DATA FOR ANALYSIS >>
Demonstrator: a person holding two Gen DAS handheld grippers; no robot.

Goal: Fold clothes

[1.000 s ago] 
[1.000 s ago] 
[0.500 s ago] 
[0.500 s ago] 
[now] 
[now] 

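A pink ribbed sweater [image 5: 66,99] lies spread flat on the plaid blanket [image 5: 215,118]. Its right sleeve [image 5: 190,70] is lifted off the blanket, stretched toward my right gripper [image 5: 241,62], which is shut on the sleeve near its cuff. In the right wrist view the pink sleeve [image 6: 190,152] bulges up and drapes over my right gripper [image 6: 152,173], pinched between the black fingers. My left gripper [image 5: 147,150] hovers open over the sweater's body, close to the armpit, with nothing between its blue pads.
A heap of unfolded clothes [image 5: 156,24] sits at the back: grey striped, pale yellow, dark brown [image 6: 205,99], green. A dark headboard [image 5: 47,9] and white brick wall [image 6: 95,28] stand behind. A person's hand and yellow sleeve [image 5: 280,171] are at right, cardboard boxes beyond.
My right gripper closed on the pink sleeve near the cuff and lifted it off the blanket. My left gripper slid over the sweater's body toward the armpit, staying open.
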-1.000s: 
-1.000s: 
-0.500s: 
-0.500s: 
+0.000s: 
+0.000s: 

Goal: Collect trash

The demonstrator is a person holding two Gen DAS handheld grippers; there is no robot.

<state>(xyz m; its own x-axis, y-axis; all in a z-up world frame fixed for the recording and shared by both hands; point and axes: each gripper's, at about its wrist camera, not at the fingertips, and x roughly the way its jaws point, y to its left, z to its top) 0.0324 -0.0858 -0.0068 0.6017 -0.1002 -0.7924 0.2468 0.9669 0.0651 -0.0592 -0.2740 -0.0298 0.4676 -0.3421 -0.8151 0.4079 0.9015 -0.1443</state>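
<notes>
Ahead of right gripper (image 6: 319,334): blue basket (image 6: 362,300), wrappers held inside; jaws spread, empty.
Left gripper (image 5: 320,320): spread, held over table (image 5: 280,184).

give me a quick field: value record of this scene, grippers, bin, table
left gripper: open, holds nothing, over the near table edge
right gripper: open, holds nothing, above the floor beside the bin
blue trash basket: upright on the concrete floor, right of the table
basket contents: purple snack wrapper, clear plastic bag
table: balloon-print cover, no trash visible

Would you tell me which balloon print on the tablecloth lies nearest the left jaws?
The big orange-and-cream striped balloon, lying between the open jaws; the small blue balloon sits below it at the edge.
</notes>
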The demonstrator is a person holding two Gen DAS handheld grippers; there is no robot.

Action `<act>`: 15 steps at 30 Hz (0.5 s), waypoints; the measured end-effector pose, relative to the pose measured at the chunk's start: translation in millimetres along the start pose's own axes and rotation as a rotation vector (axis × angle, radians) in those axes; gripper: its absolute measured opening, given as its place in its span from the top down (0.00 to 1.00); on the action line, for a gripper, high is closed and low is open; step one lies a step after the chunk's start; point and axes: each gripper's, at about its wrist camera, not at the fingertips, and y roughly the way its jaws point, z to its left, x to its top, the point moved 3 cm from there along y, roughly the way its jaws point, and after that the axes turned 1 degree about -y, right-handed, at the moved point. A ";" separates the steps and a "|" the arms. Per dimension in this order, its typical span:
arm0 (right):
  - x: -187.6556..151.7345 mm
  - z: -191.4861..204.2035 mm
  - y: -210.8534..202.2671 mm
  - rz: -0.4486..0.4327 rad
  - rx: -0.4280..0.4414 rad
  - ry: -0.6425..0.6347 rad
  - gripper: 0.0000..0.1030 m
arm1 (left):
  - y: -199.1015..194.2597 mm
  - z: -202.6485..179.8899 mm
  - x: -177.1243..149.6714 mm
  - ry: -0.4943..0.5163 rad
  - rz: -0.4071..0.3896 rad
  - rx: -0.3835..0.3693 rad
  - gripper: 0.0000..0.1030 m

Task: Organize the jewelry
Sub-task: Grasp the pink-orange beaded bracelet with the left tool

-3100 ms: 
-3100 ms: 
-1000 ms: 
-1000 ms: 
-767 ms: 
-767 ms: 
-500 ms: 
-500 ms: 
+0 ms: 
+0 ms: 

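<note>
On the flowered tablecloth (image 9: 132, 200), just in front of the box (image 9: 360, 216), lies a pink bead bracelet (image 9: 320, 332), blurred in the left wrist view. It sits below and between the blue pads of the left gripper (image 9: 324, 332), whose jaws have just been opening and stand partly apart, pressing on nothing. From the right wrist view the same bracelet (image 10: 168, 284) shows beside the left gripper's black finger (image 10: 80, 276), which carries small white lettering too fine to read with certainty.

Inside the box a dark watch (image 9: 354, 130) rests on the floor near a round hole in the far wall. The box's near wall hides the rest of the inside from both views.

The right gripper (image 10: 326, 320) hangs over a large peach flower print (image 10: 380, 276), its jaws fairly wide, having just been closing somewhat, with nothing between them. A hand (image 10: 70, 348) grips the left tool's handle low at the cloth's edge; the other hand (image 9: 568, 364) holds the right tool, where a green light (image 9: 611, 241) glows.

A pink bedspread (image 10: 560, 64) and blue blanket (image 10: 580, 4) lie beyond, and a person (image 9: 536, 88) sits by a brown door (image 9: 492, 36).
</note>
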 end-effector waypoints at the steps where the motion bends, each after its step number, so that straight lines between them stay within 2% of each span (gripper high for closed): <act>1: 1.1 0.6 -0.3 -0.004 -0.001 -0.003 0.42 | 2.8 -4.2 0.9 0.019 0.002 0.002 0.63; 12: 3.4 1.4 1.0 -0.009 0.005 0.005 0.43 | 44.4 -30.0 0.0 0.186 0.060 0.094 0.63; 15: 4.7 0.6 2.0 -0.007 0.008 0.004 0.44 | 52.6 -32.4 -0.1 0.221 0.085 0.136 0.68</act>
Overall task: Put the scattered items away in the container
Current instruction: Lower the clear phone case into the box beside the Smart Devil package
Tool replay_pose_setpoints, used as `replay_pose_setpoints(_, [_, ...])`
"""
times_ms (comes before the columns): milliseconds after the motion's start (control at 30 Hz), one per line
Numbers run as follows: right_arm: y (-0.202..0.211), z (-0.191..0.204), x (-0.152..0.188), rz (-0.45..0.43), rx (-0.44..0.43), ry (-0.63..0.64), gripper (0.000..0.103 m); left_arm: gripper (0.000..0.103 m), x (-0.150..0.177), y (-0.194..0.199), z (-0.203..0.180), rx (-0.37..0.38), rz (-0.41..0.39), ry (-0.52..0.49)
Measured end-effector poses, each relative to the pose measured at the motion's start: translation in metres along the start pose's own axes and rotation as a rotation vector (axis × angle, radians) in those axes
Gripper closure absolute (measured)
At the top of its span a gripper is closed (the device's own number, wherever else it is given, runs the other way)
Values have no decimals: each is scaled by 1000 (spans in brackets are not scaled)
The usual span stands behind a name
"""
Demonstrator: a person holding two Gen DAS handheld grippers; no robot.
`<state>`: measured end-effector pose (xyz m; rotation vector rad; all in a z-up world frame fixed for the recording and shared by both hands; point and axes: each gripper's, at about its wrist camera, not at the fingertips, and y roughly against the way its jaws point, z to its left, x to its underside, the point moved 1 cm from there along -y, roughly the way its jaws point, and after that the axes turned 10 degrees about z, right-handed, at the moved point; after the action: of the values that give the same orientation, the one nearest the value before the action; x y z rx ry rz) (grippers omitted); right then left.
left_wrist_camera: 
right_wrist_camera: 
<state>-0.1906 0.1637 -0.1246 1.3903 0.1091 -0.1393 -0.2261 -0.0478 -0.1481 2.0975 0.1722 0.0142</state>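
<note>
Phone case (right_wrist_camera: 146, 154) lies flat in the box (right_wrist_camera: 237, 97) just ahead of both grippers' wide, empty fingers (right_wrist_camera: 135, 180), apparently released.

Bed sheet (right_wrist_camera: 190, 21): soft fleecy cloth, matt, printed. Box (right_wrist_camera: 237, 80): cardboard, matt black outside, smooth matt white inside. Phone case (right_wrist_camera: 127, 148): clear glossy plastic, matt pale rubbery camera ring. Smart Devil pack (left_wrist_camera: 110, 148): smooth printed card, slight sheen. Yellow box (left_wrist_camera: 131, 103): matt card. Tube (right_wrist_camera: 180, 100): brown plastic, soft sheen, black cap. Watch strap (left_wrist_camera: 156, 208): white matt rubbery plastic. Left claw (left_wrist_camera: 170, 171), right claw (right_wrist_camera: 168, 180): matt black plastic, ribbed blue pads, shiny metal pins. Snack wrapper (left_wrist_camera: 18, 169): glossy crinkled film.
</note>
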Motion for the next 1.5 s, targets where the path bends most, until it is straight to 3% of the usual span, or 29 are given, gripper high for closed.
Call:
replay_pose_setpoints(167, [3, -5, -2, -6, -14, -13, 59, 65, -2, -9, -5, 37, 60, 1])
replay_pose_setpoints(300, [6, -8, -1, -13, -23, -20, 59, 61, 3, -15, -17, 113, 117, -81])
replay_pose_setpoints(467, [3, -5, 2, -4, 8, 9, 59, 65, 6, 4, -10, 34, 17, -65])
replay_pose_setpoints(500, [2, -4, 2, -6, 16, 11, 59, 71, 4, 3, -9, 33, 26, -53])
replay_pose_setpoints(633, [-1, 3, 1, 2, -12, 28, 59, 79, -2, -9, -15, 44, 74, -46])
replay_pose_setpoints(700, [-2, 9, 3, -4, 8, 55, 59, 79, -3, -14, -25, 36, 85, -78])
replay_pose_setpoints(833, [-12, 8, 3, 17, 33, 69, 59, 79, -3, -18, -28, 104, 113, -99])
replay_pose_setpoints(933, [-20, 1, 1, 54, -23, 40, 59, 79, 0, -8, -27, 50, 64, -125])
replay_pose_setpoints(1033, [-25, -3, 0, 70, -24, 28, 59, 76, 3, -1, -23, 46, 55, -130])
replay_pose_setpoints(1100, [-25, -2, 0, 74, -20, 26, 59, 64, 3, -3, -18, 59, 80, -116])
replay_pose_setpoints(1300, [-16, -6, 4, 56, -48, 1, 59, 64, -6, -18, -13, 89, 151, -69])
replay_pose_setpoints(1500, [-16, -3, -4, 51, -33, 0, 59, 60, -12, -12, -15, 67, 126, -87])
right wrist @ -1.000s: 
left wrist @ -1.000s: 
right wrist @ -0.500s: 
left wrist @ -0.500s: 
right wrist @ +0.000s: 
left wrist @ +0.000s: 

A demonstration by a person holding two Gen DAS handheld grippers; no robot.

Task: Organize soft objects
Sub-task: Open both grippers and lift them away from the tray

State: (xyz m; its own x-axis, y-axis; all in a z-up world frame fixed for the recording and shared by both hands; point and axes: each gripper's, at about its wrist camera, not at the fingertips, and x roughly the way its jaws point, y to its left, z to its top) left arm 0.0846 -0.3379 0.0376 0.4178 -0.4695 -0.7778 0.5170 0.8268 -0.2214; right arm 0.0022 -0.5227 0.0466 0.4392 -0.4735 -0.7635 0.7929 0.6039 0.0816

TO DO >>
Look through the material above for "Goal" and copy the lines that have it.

OUTPUT >>
Goal: Fold clothes
Goal: Collect trash

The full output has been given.